Seara Alimentos Ltda.
- Company type: Subsidiary
- Industry: Food processing
- Founded: November 18, 1956; 69 years ago
- Headquarters: Seara, Santa Catarina, Brazil
- Area served: Worldwide
- Key people: Joanita Karoleski (CEO)
- Products: Foods
- Revenue: US$ 5.5 billion (2018)
- Number of employees: 65,000
- Parent: JBS
- Website: www.searafoodsme.com

= Seara Foods =

Brazilian food processing company

Seara Foods Ltda. is a Brazilian food processing company. It specializes in the development and distribution of meat products. The company was founded on November 18, 1956, in the town of Seara, Santa Catarina, Brazil.

The company became the largest exporter of chicken in the country thanks to export its business of meat and poultry products to other continents like Europe, Asia, Middle East and the Far East. In turn, the company specialized in Brazilian and Latin American market with products such as sausage, bacon, hamburgers, ham, bologna and ready meals among others. In 2009, the Brazilian multinational corporation Marfrig Group acquired the company from Cargill Inc. and in 2013 Marfrig sold Seara Brasil (part of Seara Foods) to JBS the global protein leader which became #1 Poultry producer in the World and #1 Beef producer in the World.

Seara is also known for its sponsorship of sporting events.

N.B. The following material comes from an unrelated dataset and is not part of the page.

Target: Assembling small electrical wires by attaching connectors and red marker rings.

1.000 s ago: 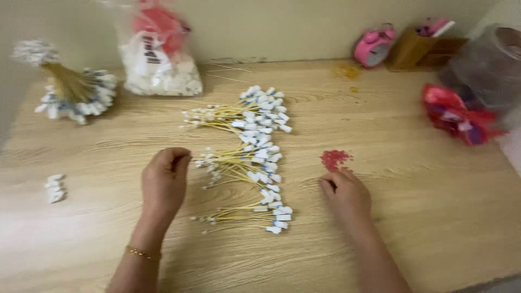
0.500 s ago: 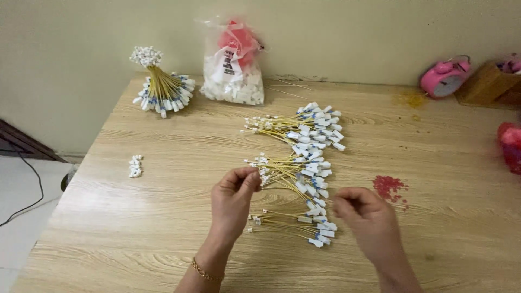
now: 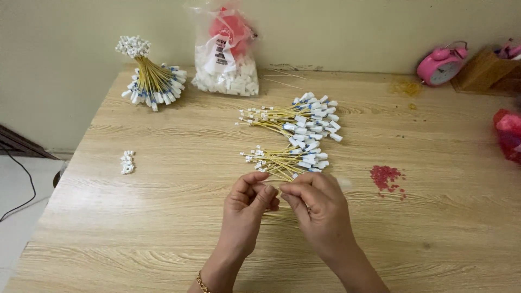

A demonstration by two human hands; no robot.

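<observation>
head view: the left hand and the right hand meet over the wooden counter, fingertips pinched together on a thin yellow wire drawn from the near pile of wires. both hands are narrowed to a fine pinch, thumbs against forefingers, which suits so thin a piece; whether a small part sits between the fingertips cannot be told. the held wire lies just in front of the near pile, touching or almost touching its loose ends.

the near pile is fanned flat with white connectors to the right and small ends to the left, probably so single wires can be pulled out easily. a second, larger pile lies just behind it, laid the same way. a bound bundle of wires stands at the far left corner, spread at its base. a small cluster of white pieces sits alone near the left edge, and a scatter of tiny red bits lies to the right of the hands, within reach.

a clear plastic bag of white parts leans at the wall, with a red mass and a white label inside. a pink alarm clock and a wooden box stand at the far right, and a red bag shows at the right edge.
</observation>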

The company was a sponsor of the Santos Futebol Clube and the Brazil national football team. In 2010, it was one of the official sponsors of the World Cup 2010 held in South Africa, and in 2011 is sponsoring the 2011 Copa América, which takes place in Argentina.

Seara is former subsidiary of Marfrig sale to JBS in 2013. Since 2013, Seara has constantly growing and became a Leading producer of prepared foods and fresh & frozen poultry products with products present in more than 150 countries.